Professor Roger Shattuck died many years ago, not without publishing an admirable book on Marcel Proust in his old age. I remember him these days, reading the terrifying predictions that are being made not by ignoramuses always intimidated by technology, as is my case, but by some of the world’s leading experts in artificial intelligence. Until recently, the tycoons of digital innovations were kindly and aseptic gurus who appeared priestly on bare, light-bathed stages announcing the good news of universal happiness that their new devices would bring us, which were seen descending like celestial apparitions on said stages. Now the speakers have not changed in appearance, with their pale faces of virtual theocracy and their tight-fitting turtlenecks, but they do not spread promises of happiness but predictions of an imminent apocalypse, imploring a limit, a pause in the development of that technology that can, literally, they say, run out of control and destroy humanity. There are discoveries that it would have been better not to have made.

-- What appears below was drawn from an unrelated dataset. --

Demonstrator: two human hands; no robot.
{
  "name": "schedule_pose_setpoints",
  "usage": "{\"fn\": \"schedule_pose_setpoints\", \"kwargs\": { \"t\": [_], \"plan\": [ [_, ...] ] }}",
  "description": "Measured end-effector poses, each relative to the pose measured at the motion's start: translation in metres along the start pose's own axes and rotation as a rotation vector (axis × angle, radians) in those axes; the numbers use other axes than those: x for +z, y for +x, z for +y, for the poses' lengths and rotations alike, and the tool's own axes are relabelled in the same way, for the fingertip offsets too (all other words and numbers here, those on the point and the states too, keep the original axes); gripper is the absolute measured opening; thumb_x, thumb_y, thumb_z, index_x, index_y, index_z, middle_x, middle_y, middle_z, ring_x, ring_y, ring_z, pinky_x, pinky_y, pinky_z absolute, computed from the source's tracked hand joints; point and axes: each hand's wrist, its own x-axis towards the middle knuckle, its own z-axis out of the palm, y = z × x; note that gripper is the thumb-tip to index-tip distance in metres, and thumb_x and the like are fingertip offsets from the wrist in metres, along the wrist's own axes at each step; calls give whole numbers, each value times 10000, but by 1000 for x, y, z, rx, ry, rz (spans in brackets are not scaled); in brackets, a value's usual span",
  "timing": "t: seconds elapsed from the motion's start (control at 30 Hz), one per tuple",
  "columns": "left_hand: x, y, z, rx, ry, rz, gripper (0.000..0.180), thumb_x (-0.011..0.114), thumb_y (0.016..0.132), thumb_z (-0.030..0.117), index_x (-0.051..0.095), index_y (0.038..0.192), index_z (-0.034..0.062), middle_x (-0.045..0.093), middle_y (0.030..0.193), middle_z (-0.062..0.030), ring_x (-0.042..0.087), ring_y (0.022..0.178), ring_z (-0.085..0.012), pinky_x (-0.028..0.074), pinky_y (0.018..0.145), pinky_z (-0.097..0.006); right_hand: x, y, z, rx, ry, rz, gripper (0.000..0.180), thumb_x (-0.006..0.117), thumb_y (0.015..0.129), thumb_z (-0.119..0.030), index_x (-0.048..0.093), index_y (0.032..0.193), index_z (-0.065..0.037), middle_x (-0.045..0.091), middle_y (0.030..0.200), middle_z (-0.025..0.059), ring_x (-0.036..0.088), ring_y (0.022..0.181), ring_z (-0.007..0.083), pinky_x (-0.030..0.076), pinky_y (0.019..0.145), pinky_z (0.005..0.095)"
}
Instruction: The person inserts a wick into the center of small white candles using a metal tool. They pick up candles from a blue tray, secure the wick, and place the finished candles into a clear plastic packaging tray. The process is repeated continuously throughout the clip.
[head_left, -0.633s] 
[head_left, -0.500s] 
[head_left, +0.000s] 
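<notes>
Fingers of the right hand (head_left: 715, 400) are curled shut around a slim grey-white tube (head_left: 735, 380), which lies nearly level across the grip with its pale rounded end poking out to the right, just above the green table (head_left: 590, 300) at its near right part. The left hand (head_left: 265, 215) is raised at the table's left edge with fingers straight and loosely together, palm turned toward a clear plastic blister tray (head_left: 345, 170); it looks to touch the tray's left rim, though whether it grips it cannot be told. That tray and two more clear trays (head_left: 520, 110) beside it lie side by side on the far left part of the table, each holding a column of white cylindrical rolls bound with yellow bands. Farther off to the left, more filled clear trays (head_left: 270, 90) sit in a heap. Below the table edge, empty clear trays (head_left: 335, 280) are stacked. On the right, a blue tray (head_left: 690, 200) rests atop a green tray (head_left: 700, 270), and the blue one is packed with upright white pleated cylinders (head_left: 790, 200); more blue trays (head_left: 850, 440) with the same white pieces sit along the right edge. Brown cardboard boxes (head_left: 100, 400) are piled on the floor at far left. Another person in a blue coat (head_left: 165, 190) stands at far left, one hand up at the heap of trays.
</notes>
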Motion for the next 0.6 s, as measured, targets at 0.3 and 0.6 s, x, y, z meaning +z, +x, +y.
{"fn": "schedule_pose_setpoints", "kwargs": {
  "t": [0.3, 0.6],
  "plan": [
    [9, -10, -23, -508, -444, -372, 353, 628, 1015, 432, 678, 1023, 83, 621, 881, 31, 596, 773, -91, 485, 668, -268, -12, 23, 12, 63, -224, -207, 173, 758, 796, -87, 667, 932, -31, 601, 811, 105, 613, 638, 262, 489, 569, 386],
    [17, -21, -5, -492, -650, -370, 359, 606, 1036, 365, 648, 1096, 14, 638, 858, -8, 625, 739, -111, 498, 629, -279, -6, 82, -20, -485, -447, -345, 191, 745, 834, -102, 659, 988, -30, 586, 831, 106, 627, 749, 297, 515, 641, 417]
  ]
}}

There are others in which it is not known whether the undoubted benefits they bring outweigh the damage they are causing at the same time. Once its seal is broken, Pandora’s box or jar can no longer be closed. Experts speak, for or against such prophecies, but they manage so that no one can understand them. The advantage of primitive myths and tales, as Professor Roger Shattuck well knew, is that they contain wisdom that is expressed in the simplest words and can be understood by everyone.